In recent years, Market Street has struggled to keep businesses open and increased foot traffic to restaurants and shops dotted along the block. In 2019, area business owners told Curbed they were closing due to high rent prices and a lack of customers.

Los Angeles residents worried about a major shift in home and business prices when the NFL announced the Rams and Chargers would move to Inglewood in 2016, and feared gentrification and construction would make the area unaffordable . Construction of the SoFi Stadium and plans for a new subway have brought an influx of people to the area. Inglewood’s growth has driven home prices up 37%, Curbed reported.

In February, SoFi Stadium hosted Super Bowl LVI 2022, drawing huge crowds to the neighborhood, but the event caused local stores to miss business due to closed streets and less foot traffic, said Grant.

Recently, she noticed a luxury building under construction.

Grant fears the bookstore’s rent will go up in the near future after neighbors tell him their rent has doubled. She says it’s exciting to be in the midst of black-owned businesses such as the Residency art gallery, Sip & Sonder and Hilltop Cafe, but she’s still wary of what might happen next.

“It’s like you’re suspended between something and you know what’s coming and you know what’s behind it,” Grant said. “And everything just hasn’t completely turned around.”

But Grant is hopeful and was thrilled to see the attention the bookstore has received from the community. There’s a lounge area created “so people feel like they could stay for a while”, and a small table nearby invites children to draw and color. Educators often arrive looking for specific books for students, and many people come looking for a distraction.

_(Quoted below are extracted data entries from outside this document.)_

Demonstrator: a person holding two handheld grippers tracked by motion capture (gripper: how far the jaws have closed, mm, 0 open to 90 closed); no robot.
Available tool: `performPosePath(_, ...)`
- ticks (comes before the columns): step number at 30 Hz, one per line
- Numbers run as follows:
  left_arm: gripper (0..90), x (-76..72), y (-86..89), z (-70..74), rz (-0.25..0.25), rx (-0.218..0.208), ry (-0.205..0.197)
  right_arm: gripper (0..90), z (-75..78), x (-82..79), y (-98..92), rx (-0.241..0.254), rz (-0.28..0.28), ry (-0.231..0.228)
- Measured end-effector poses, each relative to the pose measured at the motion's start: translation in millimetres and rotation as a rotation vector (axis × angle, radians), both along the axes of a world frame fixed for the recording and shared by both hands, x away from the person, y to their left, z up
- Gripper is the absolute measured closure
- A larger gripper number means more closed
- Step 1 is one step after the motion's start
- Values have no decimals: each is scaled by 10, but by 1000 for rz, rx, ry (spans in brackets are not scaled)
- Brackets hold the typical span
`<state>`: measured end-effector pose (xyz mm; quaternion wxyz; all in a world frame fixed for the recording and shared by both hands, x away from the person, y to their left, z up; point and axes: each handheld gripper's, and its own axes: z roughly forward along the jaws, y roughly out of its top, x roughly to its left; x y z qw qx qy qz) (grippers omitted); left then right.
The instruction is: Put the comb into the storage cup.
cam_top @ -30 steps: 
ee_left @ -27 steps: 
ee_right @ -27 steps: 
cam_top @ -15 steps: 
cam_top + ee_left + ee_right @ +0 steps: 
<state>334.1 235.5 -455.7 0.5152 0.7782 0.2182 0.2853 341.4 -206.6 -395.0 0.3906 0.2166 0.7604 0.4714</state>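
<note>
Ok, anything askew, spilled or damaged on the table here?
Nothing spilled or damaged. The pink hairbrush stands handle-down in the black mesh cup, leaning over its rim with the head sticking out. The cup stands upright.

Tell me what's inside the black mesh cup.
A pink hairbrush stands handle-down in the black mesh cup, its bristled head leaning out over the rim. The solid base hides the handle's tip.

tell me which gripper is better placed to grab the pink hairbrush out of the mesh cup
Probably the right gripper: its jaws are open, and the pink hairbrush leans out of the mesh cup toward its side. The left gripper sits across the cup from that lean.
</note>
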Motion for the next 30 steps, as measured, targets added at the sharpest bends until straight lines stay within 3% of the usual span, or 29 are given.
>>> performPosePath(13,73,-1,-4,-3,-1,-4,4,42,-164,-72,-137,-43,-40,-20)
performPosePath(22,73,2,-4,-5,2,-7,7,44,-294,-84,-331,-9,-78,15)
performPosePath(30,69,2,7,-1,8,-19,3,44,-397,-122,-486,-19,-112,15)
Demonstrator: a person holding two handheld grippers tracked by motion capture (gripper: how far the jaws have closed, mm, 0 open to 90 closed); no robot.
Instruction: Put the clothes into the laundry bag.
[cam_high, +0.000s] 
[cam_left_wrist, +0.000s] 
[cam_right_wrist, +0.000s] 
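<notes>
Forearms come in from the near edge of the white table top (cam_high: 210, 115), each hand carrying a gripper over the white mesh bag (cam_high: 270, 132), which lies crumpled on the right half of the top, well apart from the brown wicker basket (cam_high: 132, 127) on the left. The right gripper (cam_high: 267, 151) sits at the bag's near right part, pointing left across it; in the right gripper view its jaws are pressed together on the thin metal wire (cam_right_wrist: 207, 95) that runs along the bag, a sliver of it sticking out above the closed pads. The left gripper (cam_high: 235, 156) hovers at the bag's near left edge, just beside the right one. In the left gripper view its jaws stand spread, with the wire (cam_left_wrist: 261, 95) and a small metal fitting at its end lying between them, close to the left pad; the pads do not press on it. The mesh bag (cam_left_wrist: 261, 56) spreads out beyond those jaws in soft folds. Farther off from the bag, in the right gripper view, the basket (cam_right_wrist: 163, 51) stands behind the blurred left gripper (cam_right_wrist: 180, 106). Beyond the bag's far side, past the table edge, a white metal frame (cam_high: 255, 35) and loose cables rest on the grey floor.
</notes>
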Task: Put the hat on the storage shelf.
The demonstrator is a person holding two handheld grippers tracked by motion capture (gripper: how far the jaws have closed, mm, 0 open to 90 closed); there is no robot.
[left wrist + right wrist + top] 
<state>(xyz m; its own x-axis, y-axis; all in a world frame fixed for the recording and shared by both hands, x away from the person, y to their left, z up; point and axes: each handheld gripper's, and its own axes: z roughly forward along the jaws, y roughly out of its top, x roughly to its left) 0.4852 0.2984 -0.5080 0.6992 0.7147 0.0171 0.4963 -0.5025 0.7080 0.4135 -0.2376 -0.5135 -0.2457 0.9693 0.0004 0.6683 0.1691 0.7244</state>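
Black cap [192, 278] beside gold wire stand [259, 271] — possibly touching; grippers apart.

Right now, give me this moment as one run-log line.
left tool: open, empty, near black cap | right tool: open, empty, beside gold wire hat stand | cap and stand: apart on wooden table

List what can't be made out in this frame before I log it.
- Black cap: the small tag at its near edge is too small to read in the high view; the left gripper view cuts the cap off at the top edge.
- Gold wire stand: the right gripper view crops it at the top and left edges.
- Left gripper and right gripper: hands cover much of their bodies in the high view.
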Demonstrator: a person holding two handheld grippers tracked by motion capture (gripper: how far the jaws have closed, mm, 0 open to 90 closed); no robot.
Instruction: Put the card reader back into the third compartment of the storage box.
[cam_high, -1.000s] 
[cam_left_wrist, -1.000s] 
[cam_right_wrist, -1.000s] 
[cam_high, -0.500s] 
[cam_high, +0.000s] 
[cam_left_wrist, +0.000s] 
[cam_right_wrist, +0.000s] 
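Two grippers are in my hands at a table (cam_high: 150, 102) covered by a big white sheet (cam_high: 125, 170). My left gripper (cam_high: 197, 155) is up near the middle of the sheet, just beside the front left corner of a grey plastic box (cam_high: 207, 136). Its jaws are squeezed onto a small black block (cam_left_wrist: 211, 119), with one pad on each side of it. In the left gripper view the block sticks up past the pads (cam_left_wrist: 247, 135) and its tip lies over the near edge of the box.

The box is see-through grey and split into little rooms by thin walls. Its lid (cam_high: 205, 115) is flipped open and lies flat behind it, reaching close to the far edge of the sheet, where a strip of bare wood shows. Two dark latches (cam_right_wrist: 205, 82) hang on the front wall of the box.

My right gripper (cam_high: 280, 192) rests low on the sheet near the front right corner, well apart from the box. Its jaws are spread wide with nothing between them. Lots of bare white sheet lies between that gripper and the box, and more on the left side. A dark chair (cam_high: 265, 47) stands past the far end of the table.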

“Being a bookseller and owning a bookstore is like being a doctor. There are customers who come in and they say to themselves, “I was really looking for something light. I’m really on top of the news cycle and all that. Do you have anything I can escape to?” Grant said. “I feel like I can just help people get to where they need to go through the books.”

Genres like Afro-futurism and self-help topped visitor lists, so Grant began including more books in those areas. The store also hosted meditation and breathing sessions.

“Reading is a really intimate and solitary activity,” Grant said. “You always need that time where you’re just quietly with yourself.”